§ **AIM OF THE EXERCISE**
The reply should consist of the full listing, repeated word for word.

§ **RAW DATA**
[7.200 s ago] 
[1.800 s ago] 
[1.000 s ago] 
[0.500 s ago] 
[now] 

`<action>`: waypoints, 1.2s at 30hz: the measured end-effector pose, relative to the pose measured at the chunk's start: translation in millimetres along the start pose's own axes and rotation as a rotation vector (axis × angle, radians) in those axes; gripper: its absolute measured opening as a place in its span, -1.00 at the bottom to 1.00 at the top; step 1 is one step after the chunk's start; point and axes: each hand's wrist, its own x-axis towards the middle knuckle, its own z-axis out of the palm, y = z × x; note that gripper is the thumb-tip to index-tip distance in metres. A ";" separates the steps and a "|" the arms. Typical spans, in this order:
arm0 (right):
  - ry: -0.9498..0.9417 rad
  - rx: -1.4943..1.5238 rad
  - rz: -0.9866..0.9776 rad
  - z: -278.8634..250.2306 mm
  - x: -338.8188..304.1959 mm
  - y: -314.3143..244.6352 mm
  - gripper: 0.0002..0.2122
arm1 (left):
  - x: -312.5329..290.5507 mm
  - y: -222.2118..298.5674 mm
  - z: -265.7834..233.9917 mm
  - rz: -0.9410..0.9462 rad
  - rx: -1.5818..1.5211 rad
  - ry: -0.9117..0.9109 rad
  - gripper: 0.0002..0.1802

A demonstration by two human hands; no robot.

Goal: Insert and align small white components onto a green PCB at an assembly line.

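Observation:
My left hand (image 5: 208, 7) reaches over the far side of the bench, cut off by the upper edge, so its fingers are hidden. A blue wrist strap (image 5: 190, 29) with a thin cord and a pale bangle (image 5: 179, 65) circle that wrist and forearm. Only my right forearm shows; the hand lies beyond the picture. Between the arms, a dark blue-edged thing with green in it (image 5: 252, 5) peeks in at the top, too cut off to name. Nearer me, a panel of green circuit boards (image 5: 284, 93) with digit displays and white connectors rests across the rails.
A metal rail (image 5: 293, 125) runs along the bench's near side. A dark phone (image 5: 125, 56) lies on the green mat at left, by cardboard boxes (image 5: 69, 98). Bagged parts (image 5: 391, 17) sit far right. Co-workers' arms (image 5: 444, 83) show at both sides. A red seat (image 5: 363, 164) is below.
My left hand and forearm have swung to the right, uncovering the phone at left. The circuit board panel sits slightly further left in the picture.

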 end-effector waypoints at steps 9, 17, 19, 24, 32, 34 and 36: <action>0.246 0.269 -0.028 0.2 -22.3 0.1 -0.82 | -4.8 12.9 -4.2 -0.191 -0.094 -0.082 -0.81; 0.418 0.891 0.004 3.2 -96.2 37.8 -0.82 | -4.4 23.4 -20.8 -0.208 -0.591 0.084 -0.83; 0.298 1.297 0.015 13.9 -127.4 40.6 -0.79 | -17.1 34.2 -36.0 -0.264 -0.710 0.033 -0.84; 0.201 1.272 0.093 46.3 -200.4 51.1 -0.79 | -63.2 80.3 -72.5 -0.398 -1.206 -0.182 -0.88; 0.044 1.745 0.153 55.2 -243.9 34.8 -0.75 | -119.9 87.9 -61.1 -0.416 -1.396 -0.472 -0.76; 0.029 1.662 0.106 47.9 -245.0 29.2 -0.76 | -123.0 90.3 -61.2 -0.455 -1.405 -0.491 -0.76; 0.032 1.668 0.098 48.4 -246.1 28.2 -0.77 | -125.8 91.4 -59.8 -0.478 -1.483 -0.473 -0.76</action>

§ **RESPONSE TO THIS EXERCISE**
[7.200 s ago] 
[1.800 s ago] 
[1.000 s ago] 
[0.500 s ago] 
[now] 

`<action>`: waypoints, 1.2s at 30hz: the measured end-effector pose, relative to the pose measured at the chunk's start: translation in millimetres along the start pose's own axes and rotation as a rotation vector (axis × angle, radians) in those axes; gripper: its absolute measured opening as a place in its span, -1.00 at the bottom to 1.00 at the top; step 1 is one step after the chunk's start; point and axes: each hand's wrist, its own x-axis towards the middle knuckle, its own z-axis out of the palm, y = z × x; note that gripper is the thumb-tip to index-tip distance in metres. A ";" separates the steps and a "|" the arms. Typical spans, in this order:
arm0 (right):
  - ry: -0.9498..0.9417 rad
  - rx: -1.4943..1.5238 rad
  - rz: -0.9866..0.9776 rad
  - z: -278.8634..250.2306 mm
  - x: -338.8188..304.1959 mm
  - y: -314.3143..244.6352 mm
  - gripper: 0.0002..0.2122
arm1 (left):
  - x: -312.5329..290.5507 mm
  - y: -222.2118..298.5674 mm
  - z: -265.7834..233.9917 mm
  - rz: -0.9410..0.9462 rad
  - rx: -1.5818..1.5211 rad
  - ry: -0.9117..0.9109 rad
  - gripper: 0.0002..0.1802

A demonstration by two human hands; no robot.

Goal: Insert and align small white components onto a green PCB at an assembly line.

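Observation:
My left hand (image 5: 208, 7) reaches over the far side of the bench, cut off by the upper edge, so its fingers are hidden. A blue wrist strap (image 5: 190, 29) with a thin cord and a pale bangle (image 5: 179, 65) circle that wrist and forearm. Only my right forearm shows; the hand lies beyond the picture. Between the arms, a dark blue-edged thing with green in it (image 5: 252, 5) peeks in at the top, too cut off to name. Nearer me, a panel of green circuit boards (image 5: 284, 93) with digit displays and white connectors rests across the rails.
A metal rail (image 5: 293, 125) runs along the bench's near side. A dark phone (image 5: 125, 56) lies on the green mat at left, by cardboard boxes (image 5: 69, 98). Bagged parts (image 5: 391, 17) sit far right. Co-workers' arms (image 5: 444, 83) show at both sides. A red seat (image 5: 363, 164) is below.
My left hand and forearm have swung to the right, uncovering the phone at left. The circuit board panel sits slightly further left in the picture.
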
 end-effector waypoints at steps 9, 17, 19, 24, 32, 34 and 36: <action>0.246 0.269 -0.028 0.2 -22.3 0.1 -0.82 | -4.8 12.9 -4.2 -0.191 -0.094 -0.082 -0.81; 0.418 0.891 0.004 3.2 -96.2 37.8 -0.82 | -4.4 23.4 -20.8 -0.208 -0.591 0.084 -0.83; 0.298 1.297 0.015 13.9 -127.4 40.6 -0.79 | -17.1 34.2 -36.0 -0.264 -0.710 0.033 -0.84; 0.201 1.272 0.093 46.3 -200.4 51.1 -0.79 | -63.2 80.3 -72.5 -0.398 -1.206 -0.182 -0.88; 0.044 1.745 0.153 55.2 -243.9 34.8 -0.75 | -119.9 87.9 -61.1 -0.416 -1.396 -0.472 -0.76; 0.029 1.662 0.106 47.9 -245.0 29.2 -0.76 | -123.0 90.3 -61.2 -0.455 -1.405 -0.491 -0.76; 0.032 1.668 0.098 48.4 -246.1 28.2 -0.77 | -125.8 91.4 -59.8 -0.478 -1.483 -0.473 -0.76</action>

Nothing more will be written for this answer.